Brief: Every line below between the line holding "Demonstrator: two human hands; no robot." and the line holding "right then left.", inclusive, should be repeated exactly, and all other lines omitted.

Data excerpt:
************

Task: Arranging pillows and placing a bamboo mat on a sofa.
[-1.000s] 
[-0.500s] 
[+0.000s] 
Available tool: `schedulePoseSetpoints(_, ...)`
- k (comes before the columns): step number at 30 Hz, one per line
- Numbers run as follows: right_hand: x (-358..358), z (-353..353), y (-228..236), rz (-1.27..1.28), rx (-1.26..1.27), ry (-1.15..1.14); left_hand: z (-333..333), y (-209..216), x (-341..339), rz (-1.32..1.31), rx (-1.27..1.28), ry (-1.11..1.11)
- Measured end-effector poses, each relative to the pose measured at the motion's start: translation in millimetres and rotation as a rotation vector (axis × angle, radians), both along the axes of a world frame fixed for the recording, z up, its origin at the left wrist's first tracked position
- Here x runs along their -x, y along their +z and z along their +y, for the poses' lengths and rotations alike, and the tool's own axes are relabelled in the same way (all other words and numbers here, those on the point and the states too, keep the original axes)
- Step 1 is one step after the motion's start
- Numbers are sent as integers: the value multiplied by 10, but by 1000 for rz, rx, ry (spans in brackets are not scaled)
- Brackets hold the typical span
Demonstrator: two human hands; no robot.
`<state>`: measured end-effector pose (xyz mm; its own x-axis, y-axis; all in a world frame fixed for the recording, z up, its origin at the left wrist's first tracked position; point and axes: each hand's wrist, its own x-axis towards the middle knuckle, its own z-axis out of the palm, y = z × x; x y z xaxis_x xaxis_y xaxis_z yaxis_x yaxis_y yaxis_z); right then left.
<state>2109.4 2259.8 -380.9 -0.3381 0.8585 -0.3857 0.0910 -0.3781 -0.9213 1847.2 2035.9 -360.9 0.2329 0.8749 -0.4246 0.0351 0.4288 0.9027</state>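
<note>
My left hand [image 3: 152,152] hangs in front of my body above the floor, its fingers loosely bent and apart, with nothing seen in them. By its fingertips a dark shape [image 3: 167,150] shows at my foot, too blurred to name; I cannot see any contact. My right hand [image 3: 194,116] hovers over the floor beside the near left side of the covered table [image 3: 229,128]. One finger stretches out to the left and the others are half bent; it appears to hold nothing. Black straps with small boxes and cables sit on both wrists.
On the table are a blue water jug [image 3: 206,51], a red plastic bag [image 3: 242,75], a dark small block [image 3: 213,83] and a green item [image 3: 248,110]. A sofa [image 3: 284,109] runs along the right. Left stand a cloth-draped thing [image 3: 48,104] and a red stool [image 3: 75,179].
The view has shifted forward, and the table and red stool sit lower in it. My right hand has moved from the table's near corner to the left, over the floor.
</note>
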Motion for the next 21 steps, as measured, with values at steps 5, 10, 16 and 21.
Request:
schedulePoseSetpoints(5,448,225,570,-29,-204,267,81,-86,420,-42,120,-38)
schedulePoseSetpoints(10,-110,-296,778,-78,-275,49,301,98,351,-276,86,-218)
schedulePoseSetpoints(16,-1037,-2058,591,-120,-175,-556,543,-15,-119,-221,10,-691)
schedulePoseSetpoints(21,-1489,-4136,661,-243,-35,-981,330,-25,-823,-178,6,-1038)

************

Written response:
Demonstrator: two human hands; no robot.
`<state>`: measured end-effector pose (xyz mm; its own x-axis, y-axis; all in a world frame fixed for the recording, z up, its origin at the left wrist's first tracked position; point and axes: each hand's wrist, its own x-axis towards the middle knuckle, its own z-axis out of the palm, y = z × x; x y z xaxis_x xaxis_y xaxis_z yaxis_x yaxis_y yaxis_z); right then left.

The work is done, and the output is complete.